1) The prototype is cheap to manufacture, user-friendly in terms of size and operation. - Its small size helps it fit in almost any bag, purse etc.

2) The total cost to make the Chlamydia and Gonorrhea test is $30. The cost breakdown is demonstrated below in part b.

-0. 05 N Sodium hydroxide solution Buffer A: 65 Cents per kit

-Tris-HCI buffer pH 9.0 with 0.02 % sodium azide Buffer B: 80 cents per kit

3) A detailed instruction manual will be included with the product, so as long as the customer follows the instructions, they should have accurate results within 15 to 20 minutes.
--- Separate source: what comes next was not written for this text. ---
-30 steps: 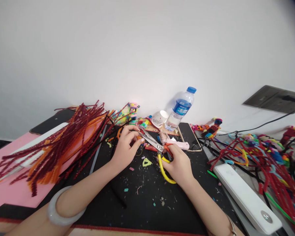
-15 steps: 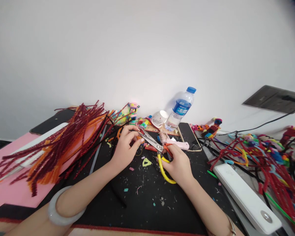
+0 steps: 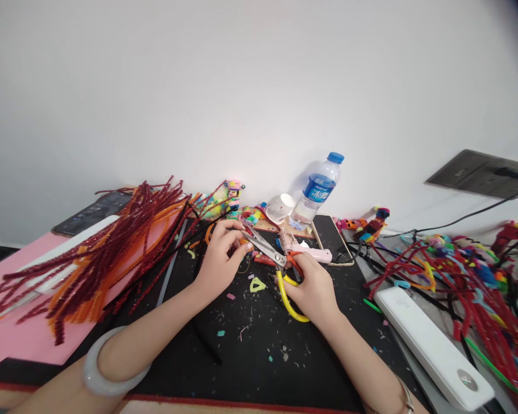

Since there are two tests in one box, the customer just has to pay attention to make sure that they keep the two tests separate. Additionally, the kit can be set up and used in any private space that you can occupy for roughly 15 minutes that has a flat surface that can be used to mix solutions. Since the test requires a few pieces (such as multiple test tubes, an eye dropper, and the test itself) we estimate the box to contain all of the merchandise to be about 7”x5.5”x5.2”. This packaging will be small enough to fit in a purse or medium sized bag.

Manufacturing Cost

Assuming we choose to use a cheap packaging, the box for the product will cost roughly 40 cents. The immunoassay strip and plastic housing will cost approximately $1.20. The buffers for the Chlamydia test will cost $1.55. The small plastic containers for the buffers will each cost 20 cents per container, giving a total cost of 80 cents. The pipettes will each cost 10 cents, and the mixing tubes will each be 20 cents.

Sales Price

Since the anticipated sale price should roughly be five times the cost to create the product, we estimate the sale price to be $30. ($5.00 additional as safety)

Market Size


Fundability Discussion

Using the fundability worksheet, I do not believe that our prototype would be funded. This is because we only received a score of 4. The majority of the rows received a rating of 1 or 2 because there is a similar product, but our product is fairly complicated and therefore would take a lot of testing to ensure that the product is accurate and produces the desired results.